* **Problem description**: The answer must be a bare number: the count of lines below that contain "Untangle".

________

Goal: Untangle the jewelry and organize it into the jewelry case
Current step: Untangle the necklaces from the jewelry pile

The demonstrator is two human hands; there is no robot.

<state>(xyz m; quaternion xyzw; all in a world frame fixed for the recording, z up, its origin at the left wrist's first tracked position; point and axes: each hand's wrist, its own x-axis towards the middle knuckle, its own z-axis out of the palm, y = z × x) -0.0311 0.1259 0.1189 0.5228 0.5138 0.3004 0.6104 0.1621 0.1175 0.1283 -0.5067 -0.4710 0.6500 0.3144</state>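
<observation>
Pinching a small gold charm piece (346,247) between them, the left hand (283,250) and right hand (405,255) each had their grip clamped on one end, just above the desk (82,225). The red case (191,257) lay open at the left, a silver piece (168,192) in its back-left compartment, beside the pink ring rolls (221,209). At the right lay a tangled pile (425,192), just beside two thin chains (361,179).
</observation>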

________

* **Reply**: 2